What to do — Where a line below includes the word "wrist", copy that line.

──────── Data block ────────

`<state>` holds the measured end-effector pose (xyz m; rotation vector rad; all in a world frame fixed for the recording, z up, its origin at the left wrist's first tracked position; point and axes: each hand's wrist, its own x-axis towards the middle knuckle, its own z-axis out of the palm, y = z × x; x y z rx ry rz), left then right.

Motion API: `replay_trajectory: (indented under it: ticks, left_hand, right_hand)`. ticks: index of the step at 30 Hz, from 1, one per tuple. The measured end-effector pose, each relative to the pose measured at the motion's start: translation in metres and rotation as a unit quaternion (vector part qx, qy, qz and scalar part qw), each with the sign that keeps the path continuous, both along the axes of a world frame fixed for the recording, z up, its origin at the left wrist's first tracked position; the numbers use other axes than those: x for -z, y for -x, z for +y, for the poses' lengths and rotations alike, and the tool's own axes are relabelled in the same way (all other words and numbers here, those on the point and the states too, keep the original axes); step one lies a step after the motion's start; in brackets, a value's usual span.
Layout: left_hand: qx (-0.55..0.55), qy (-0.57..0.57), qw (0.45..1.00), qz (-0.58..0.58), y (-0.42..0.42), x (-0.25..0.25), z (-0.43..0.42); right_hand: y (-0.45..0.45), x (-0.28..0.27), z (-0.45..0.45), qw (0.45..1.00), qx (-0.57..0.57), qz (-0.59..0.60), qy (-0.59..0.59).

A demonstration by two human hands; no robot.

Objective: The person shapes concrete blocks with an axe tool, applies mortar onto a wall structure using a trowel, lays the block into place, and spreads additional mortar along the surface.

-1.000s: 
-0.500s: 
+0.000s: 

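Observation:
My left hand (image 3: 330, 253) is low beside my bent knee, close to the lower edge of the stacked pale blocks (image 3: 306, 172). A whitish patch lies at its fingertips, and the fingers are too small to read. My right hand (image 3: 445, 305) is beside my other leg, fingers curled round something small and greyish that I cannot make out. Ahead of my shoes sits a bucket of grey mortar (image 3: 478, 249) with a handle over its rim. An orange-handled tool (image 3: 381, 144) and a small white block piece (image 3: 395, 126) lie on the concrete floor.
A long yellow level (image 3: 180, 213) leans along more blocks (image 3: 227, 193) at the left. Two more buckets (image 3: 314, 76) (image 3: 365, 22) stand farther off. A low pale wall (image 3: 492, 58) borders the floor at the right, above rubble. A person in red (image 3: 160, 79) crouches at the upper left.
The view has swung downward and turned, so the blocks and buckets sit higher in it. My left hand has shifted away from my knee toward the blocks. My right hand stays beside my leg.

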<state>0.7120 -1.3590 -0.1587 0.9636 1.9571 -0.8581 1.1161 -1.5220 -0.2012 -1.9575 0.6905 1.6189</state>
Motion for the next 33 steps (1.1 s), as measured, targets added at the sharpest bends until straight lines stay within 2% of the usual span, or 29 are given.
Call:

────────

Exercise response —
`<state>` holds the measured end-effector pose (xyz m; rotation vector rad; all in a world frame fixed for the recording, z up, its origin at the left wrist's first tracked position; point and axes: each hand's wrist, its own x-axis towards the middle knuckle, its own z-axis out of the palm, y = z × x; x y z rx ry rz), left then right.
Motion API: `replay_trajectory: (indented under it: ticks, left_hand, right_hand)`. ticks: index of the step at 30 Hz, from 1, one per tuple. The measured end-effector pose, each relative to the pose measured at the motion's start: translation in metres and rotation as a unit quaternion (vector part qx, qy, qz and scalar part qw), each with the sign that keeps the path continuous, both along the axes of a world frame fixed for the recording, z up, its origin at the left wrist's first tracked position; the numbers use other axes than those: x for -z, y for -x, z for +y, for the poses' lengths and rotations alike, and the tool's own axes are relabelled in the same way (all other words and numbers here, those on the point and the states too, keep the original axes); step one lies a step after the motion's start; in brackets, a value's usual span.

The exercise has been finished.